Without the pictures, give the listing below again exactly.
============================================================
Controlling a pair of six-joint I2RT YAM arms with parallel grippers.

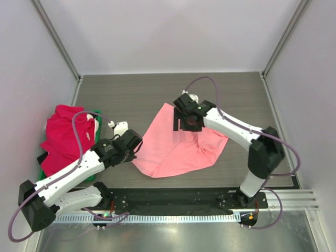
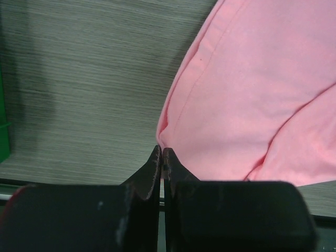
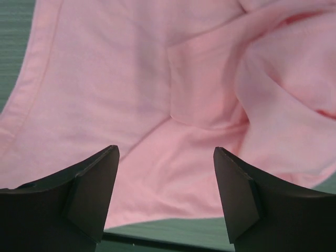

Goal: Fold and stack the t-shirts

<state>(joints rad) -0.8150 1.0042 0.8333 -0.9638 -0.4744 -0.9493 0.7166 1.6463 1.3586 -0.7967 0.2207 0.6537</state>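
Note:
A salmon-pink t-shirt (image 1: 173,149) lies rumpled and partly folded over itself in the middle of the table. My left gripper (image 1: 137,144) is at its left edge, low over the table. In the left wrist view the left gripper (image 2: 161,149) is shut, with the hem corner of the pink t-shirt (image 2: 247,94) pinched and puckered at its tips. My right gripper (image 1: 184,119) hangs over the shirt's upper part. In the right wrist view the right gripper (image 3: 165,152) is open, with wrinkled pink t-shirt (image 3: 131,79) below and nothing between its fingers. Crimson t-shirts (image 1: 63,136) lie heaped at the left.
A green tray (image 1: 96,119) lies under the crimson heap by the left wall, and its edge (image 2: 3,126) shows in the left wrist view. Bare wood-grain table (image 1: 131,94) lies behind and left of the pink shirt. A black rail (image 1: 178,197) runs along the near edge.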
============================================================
> _Final answer_
Controlling a pair of six-joint I2RT YAM arms with parallel grippers.


Goal: Fold and stack the t-shirts

<state>(joints rad) -0.8150 1.0042 0.8333 -0.9638 -0.4744 -0.9493 0.7166 1.6463 1.3586 -0.7967 0.2207 0.6537</state>
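Note:
A salmon-pink t-shirt (image 1: 173,149) lies rumpled and partly folded over itself in the middle of the table. My left gripper (image 1: 137,144) is at its left edge, low over the table. In the left wrist view the left gripper (image 2: 161,149) is shut, with the hem corner of the pink t-shirt (image 2: 247,94) pinched and puckered at its tips. My right gripper (image 1: 184,119) hangs over the shirt's upper part. In the right wrist view the right gripper (image 3: 165,152) is open, with wrinkled pink t-shirt (image 3: 131,79) below and nothing between its fingers. Crimson t-shirts (image 1: 63,136) lie heaped at the left.
A green tray (image 1: 96,119) lies under the crimson heap by the left wall, and its edge (image 2: 3,126) shows in the left wrist view. Bare wood-grain table (image 1: 131,94) lies behind and left of the pink shirt. A black rail (image 1: 178,197) runs along the near edge.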

No additional output is required for this exercise.